* [What to produce]
Copy each line below that contains "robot".
(Data to use begins)
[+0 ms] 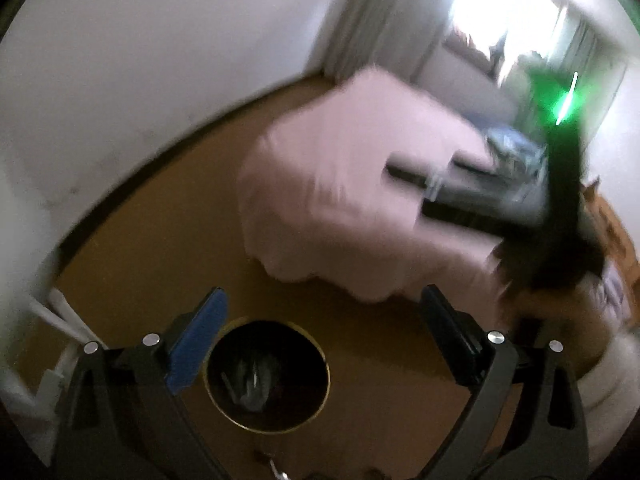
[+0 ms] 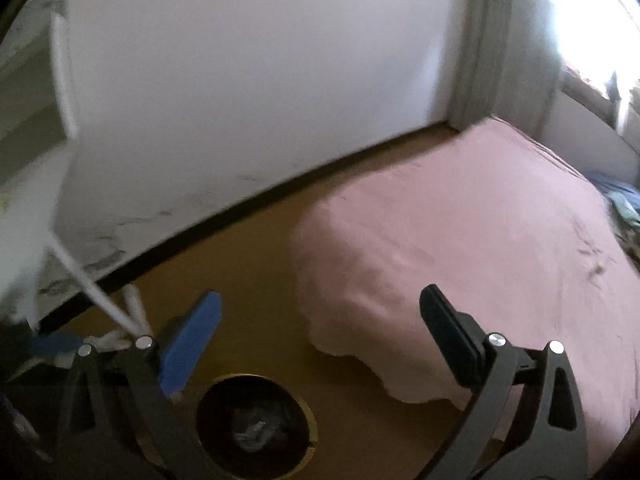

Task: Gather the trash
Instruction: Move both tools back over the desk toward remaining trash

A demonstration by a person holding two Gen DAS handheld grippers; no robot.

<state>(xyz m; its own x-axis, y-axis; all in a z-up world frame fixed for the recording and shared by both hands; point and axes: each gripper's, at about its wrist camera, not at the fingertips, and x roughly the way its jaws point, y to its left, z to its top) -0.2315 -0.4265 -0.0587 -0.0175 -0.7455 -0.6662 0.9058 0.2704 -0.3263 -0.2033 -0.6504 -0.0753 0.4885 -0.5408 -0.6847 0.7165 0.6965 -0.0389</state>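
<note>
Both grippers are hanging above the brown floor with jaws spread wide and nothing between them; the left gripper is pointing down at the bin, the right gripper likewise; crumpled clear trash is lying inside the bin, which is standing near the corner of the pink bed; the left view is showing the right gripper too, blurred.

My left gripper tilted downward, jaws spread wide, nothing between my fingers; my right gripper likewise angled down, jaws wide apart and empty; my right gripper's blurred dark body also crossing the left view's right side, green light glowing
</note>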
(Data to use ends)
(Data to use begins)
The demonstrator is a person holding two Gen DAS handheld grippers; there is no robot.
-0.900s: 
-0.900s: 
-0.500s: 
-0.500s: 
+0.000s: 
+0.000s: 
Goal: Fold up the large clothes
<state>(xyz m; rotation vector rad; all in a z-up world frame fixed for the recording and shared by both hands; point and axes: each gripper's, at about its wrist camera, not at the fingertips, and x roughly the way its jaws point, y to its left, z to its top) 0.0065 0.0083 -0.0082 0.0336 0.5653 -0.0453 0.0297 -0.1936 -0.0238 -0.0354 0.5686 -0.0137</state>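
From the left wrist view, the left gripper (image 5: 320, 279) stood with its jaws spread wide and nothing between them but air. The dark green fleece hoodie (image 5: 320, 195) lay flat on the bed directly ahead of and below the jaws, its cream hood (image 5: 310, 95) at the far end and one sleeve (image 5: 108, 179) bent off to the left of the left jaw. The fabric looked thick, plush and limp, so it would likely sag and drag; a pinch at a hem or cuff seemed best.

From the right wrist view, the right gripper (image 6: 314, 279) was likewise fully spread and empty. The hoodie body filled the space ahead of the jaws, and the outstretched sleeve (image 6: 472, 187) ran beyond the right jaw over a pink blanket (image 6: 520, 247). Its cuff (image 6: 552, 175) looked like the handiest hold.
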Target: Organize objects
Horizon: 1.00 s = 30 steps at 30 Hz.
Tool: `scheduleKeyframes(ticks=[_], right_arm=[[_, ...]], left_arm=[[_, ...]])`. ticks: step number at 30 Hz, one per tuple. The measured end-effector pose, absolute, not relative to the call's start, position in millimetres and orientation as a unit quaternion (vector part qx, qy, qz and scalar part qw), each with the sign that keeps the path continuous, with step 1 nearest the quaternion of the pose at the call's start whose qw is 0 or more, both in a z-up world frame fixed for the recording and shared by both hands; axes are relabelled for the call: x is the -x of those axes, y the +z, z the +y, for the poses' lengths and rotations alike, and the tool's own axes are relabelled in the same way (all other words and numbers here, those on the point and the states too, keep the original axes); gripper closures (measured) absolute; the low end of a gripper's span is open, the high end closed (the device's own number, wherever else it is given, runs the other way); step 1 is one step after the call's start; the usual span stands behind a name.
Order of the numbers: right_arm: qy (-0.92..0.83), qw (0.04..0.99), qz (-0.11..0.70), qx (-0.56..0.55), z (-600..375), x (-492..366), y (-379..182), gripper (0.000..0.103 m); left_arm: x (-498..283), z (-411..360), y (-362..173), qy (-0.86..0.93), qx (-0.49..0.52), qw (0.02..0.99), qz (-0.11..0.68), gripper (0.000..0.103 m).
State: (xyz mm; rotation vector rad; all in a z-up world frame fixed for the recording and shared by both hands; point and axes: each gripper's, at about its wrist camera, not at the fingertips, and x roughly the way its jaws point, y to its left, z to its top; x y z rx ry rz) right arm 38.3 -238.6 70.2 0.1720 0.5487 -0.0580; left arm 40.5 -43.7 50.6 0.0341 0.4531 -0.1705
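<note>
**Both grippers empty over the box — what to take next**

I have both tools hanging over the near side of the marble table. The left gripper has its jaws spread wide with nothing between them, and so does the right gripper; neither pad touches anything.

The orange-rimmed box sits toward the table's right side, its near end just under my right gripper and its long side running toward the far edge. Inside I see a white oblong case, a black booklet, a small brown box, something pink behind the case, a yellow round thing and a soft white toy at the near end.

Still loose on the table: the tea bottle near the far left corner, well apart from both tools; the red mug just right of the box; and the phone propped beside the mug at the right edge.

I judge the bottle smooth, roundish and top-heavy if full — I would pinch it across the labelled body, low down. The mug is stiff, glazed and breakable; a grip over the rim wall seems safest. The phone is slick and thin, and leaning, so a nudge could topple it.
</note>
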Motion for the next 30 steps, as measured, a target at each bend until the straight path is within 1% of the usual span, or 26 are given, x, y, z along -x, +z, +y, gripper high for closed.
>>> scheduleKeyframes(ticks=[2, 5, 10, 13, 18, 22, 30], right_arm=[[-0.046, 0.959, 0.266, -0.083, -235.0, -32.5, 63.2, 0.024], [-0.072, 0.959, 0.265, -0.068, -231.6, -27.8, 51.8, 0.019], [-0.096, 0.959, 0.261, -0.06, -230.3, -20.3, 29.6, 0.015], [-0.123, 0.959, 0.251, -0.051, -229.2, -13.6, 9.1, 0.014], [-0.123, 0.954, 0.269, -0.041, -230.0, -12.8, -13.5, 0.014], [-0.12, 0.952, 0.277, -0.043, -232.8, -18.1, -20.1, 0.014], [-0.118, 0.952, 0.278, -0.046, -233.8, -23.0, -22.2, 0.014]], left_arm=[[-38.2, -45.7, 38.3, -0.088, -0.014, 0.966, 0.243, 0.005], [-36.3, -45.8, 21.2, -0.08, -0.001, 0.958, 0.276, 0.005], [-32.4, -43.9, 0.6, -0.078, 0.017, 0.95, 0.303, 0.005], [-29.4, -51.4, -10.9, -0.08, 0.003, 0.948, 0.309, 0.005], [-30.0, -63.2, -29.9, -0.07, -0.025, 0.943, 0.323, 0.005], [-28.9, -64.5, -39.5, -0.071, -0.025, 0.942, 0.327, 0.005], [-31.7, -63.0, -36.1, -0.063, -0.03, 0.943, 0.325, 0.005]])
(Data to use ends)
* [Answer]
A demonstration by a person holding two Gen DAS handheld grippers; no robot.
The demonstrator is a person holding two Gen DAS handheld grippers; there is no robot.

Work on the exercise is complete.